We often lack mentors, because once we “get Yoda,” we don’t stick around to master what he could really teach us.
By now my grandmother would have said, “Well, of course, John Mark. Isn’t that what Jesus said?” He pointed out to his followers that if they had known God, they would know Him. If they had understood Moses and the prophets, they would have understood Him.
They missed Moses, so they weren’t ready for Jesus.
We often miss the wisdom in our childhood by rushing off to adulthood and so don’t see Jesus when He comes. We are looking for someone else. Sometimes I think that if we haven’t really seen Winnie-the-Pooh, there is no chance we will see Socrates. I know that if we have not seen Jesus as a child, we will never see Him as adults, even if we come to Him in adulthood. An adult who comes to Jesus as an adult must first become a child—and grow through Him to a new adulthood.

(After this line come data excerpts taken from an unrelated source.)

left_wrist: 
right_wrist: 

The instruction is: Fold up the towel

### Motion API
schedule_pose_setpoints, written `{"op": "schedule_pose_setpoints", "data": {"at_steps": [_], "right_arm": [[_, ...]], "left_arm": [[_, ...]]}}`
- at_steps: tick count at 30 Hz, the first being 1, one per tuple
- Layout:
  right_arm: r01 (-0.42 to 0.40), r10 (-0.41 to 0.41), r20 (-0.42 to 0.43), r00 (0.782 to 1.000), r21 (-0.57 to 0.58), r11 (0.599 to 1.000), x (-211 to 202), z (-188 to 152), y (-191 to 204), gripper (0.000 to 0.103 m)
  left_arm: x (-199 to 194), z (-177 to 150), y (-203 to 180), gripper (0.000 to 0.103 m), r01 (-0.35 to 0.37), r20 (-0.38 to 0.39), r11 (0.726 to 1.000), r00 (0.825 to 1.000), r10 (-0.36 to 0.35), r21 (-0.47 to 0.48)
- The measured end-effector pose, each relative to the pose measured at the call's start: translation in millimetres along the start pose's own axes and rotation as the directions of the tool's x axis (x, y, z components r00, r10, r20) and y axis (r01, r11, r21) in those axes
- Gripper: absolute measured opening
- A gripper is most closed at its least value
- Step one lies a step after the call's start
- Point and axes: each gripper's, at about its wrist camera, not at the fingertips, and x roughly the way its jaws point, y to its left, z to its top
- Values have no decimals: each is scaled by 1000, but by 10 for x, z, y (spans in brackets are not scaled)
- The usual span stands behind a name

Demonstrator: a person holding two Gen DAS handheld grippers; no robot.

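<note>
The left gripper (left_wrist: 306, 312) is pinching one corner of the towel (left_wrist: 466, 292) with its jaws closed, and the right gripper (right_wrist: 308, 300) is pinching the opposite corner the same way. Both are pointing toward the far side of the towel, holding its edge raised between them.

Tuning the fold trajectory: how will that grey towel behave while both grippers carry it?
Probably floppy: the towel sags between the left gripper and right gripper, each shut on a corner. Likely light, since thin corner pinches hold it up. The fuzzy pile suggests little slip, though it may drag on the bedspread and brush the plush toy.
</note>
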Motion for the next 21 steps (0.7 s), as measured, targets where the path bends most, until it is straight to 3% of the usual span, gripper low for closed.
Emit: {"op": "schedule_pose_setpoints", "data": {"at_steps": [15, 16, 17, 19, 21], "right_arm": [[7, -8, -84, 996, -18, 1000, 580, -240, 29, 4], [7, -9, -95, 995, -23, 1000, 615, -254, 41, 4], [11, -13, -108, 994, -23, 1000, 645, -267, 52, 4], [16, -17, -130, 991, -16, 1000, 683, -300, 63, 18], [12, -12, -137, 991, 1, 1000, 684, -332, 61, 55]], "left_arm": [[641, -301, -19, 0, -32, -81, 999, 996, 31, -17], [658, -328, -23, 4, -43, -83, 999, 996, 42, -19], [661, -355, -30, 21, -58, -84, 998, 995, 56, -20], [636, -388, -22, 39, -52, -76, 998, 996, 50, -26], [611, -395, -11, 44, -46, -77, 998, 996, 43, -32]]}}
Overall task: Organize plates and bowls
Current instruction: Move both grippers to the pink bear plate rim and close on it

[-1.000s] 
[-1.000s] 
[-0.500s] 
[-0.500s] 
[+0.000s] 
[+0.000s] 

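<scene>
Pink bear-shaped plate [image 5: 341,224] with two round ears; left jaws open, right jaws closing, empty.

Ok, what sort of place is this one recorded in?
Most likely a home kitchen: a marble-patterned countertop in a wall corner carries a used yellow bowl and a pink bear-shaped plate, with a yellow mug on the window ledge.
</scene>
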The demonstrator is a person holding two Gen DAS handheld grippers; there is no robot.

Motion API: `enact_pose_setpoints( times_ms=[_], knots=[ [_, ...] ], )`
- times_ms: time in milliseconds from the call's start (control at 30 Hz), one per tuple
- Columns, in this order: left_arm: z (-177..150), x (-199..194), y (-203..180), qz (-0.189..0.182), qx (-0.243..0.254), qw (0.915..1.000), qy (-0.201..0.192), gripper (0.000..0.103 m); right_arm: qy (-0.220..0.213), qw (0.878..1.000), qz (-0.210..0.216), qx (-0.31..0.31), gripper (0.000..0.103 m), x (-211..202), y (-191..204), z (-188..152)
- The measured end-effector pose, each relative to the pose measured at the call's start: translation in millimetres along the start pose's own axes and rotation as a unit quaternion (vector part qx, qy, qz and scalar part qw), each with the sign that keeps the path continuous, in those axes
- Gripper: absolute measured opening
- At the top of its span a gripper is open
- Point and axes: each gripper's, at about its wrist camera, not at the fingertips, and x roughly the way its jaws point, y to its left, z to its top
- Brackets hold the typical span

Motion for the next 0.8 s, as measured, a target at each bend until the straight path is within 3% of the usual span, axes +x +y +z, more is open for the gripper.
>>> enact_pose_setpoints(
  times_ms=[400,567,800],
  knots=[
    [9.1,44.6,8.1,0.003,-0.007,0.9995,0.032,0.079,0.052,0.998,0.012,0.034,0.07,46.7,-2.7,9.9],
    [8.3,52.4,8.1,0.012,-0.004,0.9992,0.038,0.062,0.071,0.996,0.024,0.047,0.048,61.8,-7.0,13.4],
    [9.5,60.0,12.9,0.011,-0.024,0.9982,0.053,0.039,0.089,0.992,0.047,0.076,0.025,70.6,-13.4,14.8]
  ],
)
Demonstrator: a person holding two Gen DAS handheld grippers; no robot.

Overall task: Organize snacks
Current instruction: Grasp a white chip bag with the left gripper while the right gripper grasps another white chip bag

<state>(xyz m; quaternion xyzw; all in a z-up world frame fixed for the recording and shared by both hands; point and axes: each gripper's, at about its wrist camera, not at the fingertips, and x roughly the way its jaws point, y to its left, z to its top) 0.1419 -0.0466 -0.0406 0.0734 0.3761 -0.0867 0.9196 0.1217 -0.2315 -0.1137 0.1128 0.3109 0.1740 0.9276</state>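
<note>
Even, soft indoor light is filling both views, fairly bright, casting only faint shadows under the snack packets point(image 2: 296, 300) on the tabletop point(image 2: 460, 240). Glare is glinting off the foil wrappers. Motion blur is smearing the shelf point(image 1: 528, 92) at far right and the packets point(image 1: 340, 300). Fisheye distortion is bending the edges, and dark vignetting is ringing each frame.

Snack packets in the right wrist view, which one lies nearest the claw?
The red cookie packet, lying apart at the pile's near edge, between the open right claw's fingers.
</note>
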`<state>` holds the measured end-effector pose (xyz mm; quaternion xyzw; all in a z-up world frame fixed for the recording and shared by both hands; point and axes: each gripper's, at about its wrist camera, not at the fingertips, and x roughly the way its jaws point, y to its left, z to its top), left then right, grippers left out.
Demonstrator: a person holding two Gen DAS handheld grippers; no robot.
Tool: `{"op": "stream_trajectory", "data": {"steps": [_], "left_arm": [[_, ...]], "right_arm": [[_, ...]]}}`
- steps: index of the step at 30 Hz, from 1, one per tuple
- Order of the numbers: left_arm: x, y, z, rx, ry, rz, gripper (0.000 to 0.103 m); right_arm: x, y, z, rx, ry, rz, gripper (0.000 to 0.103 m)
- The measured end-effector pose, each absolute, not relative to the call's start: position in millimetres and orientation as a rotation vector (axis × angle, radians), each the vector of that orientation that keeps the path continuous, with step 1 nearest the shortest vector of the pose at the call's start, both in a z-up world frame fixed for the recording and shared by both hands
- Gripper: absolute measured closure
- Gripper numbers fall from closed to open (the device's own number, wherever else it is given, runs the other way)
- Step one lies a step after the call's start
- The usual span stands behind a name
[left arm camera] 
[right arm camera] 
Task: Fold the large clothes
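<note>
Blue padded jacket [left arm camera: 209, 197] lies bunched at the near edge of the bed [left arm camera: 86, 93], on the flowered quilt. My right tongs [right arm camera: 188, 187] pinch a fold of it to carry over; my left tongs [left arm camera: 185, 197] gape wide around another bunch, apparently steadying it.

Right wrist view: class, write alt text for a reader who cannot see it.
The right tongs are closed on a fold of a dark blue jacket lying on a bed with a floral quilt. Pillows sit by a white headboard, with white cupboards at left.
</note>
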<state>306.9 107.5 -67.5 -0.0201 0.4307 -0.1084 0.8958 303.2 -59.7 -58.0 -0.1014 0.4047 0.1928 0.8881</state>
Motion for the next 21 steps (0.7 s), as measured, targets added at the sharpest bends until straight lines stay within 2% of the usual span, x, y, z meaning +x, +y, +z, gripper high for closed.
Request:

My grandmother would interject here, I think, that all this is fine, but that love is the essential reason this matters—and she would be right. You cannot really love a person if you do not know from whence they come. People can hide this by projecting “where they are going,” but to know them you must know their roots. That is why wicked masters would strip their slaves of their heritage. To lose my roots is to lose the one thing I might be able to know about myself.
I might be able to survive without knowing myself, I am not so important after all, but that would also mean I could not love my beloved—and that would be unacceptable. For from whence does this love come? What is the back-story of my beloved? We cannot know where ourselves or others are going if we don’t know whence we came.
More important still, a failure to reflect on the past will cost us a sight of the Image of God that is the foundation of existence and of all love. Love itself comes from someplace? Whence? To know where it should go, it is essential to know from whence it came.
The only real good in me comes from my creation in His Image and my recreation by being “born again” and having Jesus in my heart. Seeing what that moment meant will create a future that can only be described as paradise.
What I am going to do in the real future, Eternity, will be determined by where I am in that future. Just like this life, where I will be will be determined by where I have been. Those of us in Christ will go on being in Christ forever.
Those of us without Christ will be without love forever. Why? Not out of cruelty, but because we have cut ourselves off from the spring of love and so have an insufficient supply for Eternity. Our little measure of love will grow stagnant and diseased over the millennia without the constant renewal that comes from Christ.
Love itself is from God and leads us to God. If we knew the origin of love, we would know beyond a doubt where love should go. The divine origin of our passions would constrain us from polluting love with our own desires. Love, if it is to remain love, must flow in a course natural to it.
Socrates and Phaedrus stop their journey and sit together under a tree and talk. They take the time to see where they have been and where they are going. We must do the same. We may not have Socrates, but (better!) we have Jesus within, and a Wheatstone community that is in no hurry to move onto the next question.
Let’s take the time to ask “Whence and whither?” this New Year.